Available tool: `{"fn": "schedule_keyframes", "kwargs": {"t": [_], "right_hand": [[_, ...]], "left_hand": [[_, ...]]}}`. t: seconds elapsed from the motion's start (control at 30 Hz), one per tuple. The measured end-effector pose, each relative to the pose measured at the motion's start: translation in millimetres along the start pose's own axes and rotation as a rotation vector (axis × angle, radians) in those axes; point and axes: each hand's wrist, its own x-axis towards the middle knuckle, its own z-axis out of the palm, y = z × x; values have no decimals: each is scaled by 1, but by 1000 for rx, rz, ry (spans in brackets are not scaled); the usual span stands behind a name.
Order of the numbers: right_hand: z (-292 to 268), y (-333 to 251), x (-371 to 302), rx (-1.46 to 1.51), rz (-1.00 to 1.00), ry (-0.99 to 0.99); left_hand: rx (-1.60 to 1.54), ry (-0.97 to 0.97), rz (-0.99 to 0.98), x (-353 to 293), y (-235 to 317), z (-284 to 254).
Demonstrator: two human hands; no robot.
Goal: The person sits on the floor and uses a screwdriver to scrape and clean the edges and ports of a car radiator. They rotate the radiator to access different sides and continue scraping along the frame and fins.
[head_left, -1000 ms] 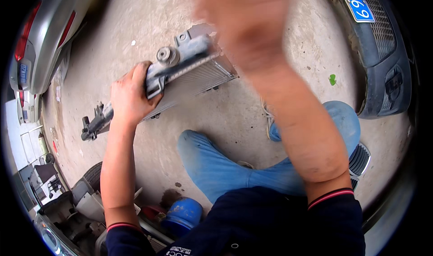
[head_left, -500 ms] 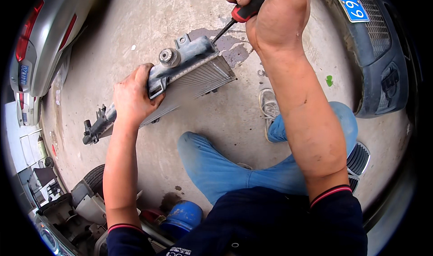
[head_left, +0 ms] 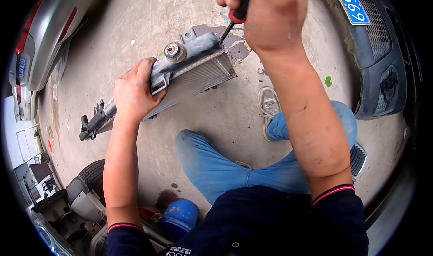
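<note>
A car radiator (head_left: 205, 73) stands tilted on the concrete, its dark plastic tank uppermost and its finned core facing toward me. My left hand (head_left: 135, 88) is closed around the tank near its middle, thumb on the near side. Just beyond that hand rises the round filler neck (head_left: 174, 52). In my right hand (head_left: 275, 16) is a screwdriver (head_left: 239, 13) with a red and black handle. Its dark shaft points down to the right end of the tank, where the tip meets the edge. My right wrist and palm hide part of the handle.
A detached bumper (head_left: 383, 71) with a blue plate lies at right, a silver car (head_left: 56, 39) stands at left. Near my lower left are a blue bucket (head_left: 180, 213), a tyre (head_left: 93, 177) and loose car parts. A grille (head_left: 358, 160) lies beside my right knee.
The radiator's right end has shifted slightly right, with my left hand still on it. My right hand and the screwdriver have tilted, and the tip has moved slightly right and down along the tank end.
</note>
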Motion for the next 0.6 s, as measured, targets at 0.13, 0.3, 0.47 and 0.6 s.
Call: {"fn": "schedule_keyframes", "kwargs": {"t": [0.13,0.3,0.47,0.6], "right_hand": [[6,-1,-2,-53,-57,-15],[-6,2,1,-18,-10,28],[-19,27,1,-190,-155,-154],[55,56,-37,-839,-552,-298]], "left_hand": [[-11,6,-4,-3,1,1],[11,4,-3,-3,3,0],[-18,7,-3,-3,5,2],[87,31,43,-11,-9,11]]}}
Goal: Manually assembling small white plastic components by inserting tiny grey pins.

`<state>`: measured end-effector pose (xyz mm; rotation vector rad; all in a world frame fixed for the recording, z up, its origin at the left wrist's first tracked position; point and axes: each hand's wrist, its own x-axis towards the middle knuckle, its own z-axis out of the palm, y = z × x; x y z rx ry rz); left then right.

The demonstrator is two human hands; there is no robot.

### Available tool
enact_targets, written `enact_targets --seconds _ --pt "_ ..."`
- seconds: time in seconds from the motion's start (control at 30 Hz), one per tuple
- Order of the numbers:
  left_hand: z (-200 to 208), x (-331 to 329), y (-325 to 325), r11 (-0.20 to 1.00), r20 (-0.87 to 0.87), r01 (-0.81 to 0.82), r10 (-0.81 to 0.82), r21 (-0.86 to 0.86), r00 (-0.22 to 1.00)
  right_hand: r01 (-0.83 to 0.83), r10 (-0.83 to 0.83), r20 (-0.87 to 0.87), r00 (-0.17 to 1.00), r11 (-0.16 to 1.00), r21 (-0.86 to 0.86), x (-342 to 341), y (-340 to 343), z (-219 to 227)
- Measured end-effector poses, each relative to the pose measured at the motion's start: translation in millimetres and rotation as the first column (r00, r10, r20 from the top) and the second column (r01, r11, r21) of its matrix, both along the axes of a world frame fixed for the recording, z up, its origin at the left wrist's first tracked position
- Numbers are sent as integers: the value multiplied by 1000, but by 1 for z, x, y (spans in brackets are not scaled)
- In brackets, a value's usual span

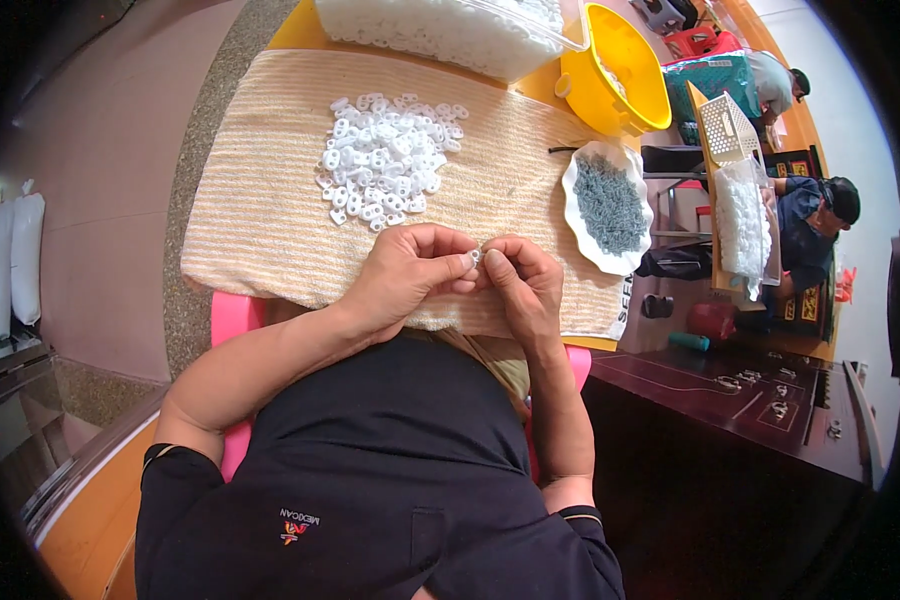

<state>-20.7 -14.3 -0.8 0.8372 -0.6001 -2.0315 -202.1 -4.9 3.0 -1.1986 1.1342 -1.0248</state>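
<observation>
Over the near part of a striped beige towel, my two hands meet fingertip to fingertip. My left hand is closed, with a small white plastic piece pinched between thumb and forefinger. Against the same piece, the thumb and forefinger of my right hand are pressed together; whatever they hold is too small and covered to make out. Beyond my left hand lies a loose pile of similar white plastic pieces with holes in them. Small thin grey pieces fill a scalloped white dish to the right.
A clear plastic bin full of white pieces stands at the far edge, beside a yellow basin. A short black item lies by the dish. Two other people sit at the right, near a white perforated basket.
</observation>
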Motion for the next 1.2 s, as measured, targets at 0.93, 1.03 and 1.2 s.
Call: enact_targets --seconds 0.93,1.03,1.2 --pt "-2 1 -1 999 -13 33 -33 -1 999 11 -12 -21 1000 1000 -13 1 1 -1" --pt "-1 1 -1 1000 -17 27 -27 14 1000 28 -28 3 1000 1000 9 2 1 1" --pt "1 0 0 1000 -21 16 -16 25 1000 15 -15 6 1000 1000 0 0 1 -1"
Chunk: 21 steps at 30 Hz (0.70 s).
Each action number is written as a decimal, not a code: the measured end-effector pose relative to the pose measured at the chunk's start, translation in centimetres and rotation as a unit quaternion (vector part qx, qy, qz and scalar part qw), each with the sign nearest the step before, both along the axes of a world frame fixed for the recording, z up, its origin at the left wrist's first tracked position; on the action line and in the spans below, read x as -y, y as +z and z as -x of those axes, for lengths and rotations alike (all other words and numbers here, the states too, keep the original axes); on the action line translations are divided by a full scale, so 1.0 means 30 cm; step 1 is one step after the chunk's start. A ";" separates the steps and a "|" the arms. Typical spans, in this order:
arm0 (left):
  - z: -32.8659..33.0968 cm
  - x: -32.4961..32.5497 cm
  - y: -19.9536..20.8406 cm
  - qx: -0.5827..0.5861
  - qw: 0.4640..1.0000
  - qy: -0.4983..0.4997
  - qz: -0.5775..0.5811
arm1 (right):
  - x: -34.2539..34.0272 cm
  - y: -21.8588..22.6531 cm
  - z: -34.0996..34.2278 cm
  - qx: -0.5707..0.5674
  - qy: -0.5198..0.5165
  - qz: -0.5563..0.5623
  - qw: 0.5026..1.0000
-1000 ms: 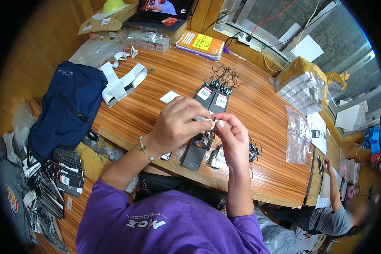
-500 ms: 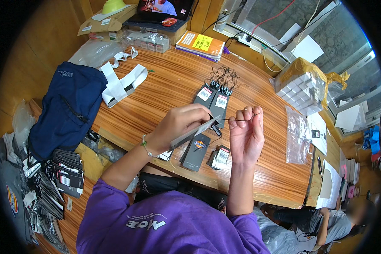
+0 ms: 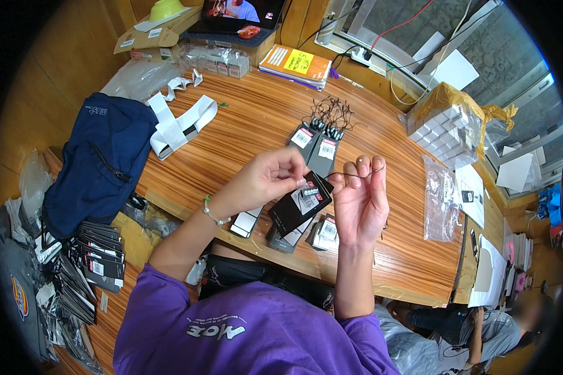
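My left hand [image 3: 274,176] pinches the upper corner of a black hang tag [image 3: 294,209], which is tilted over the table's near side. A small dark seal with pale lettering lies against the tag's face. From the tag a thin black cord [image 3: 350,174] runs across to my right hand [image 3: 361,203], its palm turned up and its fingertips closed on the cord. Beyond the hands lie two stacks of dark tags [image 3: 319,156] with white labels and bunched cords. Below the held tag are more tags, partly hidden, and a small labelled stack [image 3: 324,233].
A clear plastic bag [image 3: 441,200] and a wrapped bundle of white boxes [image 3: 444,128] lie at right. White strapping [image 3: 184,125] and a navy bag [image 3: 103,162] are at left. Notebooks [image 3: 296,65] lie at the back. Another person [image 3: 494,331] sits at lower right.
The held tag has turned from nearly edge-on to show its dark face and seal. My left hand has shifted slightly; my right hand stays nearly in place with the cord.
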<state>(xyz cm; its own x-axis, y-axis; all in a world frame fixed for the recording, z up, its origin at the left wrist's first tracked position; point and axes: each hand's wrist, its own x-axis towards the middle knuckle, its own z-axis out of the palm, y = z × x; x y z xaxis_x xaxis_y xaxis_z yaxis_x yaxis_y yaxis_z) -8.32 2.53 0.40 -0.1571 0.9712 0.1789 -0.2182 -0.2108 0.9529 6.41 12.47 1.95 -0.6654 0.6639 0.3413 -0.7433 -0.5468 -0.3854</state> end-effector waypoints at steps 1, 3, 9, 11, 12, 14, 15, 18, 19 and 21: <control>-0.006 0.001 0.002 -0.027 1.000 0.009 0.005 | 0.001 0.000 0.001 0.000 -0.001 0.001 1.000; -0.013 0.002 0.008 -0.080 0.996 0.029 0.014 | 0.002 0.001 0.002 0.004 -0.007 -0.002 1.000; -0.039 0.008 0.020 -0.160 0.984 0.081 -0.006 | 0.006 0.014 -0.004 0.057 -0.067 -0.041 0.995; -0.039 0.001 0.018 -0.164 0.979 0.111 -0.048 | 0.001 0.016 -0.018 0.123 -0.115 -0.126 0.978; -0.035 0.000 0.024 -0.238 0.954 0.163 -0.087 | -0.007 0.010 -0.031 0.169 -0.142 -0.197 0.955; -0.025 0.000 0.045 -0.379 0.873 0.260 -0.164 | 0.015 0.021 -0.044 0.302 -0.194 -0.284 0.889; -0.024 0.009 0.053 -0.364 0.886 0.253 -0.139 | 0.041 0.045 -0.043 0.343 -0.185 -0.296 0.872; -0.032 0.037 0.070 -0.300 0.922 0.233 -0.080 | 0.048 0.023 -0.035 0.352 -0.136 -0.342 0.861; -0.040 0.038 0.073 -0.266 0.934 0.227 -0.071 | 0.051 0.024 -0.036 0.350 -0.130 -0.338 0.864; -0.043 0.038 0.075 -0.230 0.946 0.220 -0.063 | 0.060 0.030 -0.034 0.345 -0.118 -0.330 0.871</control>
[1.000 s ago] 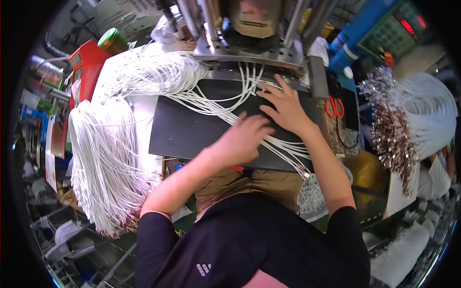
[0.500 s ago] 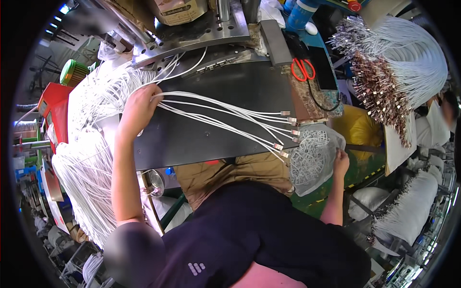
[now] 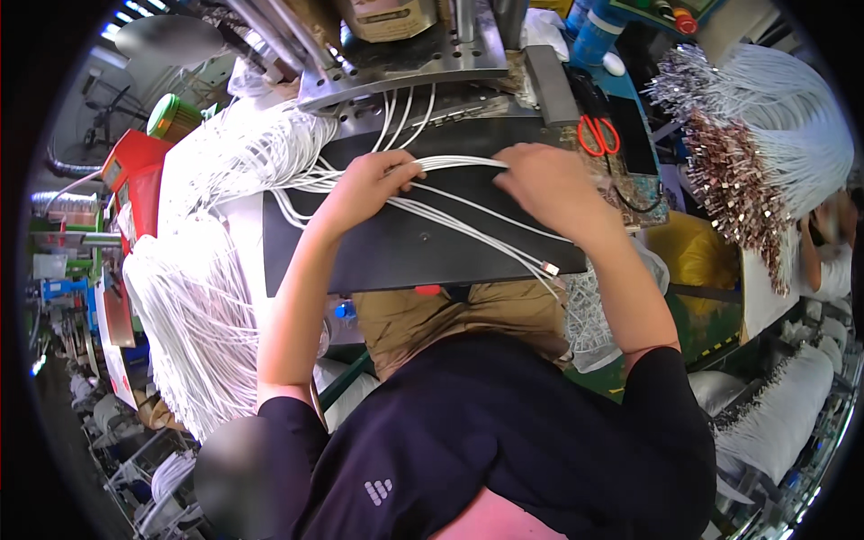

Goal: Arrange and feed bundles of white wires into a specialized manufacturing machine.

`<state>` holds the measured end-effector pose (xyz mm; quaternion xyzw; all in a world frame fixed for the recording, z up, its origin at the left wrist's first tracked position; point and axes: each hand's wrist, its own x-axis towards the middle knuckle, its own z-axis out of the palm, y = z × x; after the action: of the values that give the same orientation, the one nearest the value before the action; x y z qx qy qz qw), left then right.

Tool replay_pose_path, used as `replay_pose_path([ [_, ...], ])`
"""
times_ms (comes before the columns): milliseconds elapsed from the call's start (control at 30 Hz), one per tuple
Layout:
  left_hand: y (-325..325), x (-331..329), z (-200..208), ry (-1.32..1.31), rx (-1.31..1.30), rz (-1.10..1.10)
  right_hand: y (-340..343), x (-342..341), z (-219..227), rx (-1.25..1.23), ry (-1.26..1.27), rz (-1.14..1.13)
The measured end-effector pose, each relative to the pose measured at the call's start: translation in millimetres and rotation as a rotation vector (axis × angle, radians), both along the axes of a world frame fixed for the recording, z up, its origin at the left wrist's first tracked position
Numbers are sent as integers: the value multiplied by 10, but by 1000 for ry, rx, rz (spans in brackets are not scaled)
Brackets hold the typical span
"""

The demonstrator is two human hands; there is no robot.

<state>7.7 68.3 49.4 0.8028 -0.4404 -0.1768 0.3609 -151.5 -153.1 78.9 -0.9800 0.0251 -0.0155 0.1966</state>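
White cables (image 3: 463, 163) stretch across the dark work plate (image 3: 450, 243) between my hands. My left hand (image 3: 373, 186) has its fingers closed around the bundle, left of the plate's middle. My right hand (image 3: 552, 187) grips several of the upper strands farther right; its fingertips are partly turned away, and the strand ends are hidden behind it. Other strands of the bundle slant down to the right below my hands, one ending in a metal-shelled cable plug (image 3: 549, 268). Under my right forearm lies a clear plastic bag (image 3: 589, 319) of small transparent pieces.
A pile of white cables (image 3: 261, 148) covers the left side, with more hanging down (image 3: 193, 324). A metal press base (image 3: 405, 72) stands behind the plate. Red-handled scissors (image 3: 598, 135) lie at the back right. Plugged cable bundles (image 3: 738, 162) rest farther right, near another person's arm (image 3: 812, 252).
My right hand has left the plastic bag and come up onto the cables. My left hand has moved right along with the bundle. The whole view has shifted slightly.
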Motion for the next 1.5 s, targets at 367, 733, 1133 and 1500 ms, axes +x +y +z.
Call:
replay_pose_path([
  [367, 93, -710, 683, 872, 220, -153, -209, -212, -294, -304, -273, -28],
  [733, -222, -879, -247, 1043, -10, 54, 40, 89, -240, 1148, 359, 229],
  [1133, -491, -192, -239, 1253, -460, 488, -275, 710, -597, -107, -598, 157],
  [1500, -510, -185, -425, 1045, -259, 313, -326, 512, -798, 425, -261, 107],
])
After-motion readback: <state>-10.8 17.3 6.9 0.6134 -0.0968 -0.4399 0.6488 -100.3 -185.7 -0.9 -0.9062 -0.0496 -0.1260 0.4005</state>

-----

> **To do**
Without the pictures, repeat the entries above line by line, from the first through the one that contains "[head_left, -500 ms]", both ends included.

> **Written response**
Available tool: `{"fn": "schedule_keyframes", "kwargs": {"t": [_], "right_hand": [[_, ...]], "left_hand": [[_, ...]]}}`. t: seconds elapsed from the motion's start (control at 30 Hz), one per tuple. The measured end-effector pose, each relative to the pose measured at the motion's start: translation in millimetres along the start pose's own axes and rotation as a rotation vector (axis × angle, radians) in those axes; point and axes: each hand's wrist, its own x-axis towards the middle knuckle, its own z-axis out of the palm, y = z × x; values have no decimals: each is scaled by 1, but by 1000 for rx, rz, ry (spans in brackets are not scaled); the usual span stands behind a name.
Order of the numbers: right_hand: z (-292 to 268), y (-333 to 251), x (-371 to 302), rx (-1.46 to 1.51), rz (-1.00 to 1.00), ry (-0.99 to 0.99); left_hand: rx (-1.60 to 1.54), ry (-0.97 to 0.97), rz (-0.99 to 0.98), x (-353 to 293), y (-235 to 317), z (-284 to 254).
Demonstrator: two human hands; no robot.
Goal: The person sits on the floor and uses a screwdriver to scrape and clean the edges and ports of a car radiator. They rotate the radiator to access different sides and continue scraping along the frame and fins.
[head_left, -1000 ms] 
[head_left, -500 ms] 

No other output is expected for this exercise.